Task to complete: Nothing outside the range is wanted. Repeat exactly the lines below from the one with "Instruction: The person" through the one with "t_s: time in".

Data for analysis:
--------

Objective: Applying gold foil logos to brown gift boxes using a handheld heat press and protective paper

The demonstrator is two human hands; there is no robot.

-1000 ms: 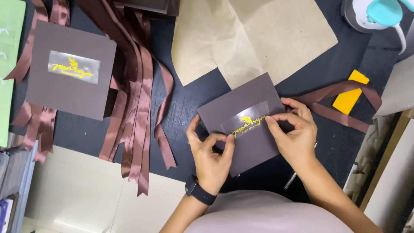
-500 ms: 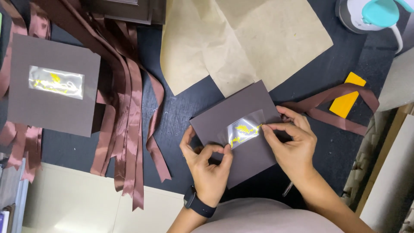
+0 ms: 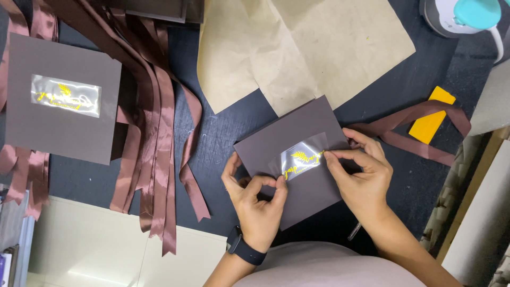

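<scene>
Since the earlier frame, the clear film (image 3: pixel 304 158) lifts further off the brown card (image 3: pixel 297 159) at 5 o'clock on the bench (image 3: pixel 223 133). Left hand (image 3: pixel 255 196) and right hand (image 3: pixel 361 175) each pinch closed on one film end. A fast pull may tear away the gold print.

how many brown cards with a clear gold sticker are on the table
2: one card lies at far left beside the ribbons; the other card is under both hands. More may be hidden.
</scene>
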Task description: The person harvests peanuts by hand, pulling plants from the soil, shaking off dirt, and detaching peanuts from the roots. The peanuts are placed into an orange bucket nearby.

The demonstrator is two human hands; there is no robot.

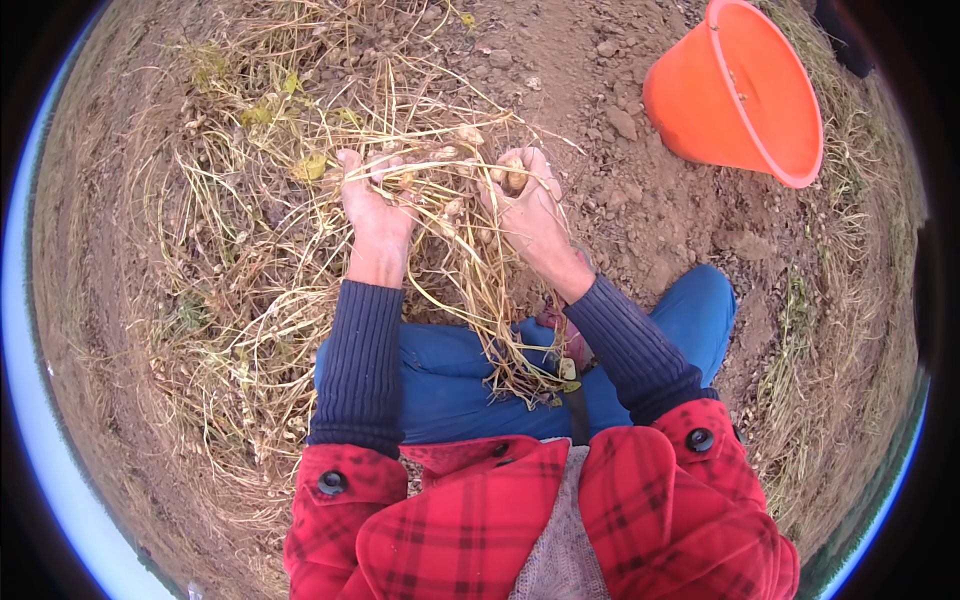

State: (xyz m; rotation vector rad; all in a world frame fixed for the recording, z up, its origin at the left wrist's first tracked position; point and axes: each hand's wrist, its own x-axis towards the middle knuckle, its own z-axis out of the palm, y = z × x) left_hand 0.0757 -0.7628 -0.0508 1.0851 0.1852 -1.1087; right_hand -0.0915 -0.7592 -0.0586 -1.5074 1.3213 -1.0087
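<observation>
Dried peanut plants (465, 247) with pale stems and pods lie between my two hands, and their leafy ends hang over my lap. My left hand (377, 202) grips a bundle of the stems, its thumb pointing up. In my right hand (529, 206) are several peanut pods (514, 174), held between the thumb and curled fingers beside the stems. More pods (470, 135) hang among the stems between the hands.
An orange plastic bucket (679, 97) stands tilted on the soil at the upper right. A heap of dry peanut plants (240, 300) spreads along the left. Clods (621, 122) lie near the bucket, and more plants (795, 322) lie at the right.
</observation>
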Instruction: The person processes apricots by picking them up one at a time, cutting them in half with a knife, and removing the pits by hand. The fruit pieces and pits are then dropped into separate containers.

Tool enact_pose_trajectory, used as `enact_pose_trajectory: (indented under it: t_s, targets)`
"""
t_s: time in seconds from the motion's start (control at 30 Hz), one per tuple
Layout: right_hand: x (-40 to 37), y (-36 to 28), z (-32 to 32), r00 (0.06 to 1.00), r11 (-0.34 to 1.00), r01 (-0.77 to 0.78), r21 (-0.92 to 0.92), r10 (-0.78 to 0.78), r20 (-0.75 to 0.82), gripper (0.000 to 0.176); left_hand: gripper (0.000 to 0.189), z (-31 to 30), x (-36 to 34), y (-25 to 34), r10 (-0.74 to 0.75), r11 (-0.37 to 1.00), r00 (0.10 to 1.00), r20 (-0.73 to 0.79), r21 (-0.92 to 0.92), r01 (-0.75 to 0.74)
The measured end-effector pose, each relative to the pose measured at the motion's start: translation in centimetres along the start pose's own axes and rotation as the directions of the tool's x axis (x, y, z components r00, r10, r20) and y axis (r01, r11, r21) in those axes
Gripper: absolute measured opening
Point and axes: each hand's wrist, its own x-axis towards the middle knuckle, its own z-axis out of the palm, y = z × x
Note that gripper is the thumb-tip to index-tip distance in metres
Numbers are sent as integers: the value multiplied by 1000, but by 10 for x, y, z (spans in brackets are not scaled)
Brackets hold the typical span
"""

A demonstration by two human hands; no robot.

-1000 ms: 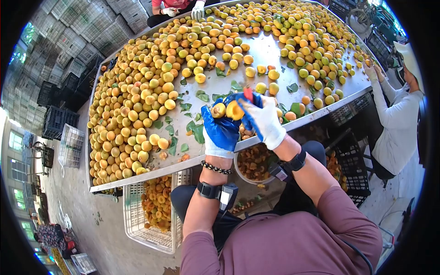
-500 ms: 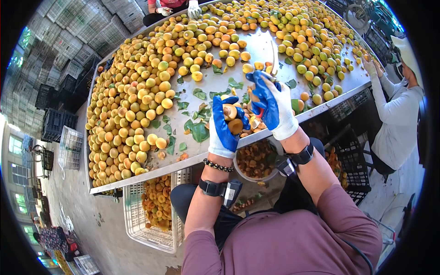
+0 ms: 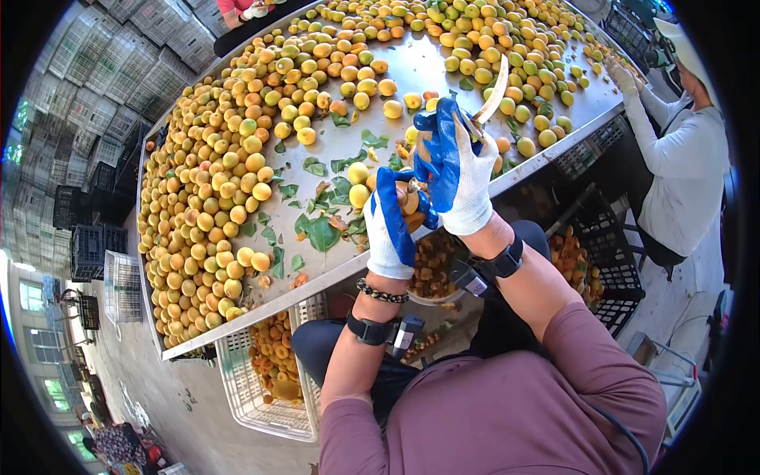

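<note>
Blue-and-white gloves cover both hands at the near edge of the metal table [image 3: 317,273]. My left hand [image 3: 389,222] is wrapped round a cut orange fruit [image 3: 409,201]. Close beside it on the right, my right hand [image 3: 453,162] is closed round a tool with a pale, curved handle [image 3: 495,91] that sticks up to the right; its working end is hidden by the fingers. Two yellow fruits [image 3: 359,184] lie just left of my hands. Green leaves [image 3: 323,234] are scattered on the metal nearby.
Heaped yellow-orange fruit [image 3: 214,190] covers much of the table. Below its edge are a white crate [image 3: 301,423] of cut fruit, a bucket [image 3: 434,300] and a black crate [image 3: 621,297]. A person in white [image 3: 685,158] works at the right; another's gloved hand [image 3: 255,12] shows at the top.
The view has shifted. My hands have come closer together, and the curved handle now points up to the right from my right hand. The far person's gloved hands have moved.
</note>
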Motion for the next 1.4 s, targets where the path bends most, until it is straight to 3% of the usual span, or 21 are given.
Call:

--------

Answer section:
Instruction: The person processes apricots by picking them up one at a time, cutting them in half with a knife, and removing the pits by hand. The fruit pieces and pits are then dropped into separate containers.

Tool enact_pose_trajectory, used as `enact_pose_trajectory: (indented under it: t_s, targets)`
"""
t_s: time in seconds from the motion's start (control at 30 Hz), one per tuple

There is nothing else to add to the answer.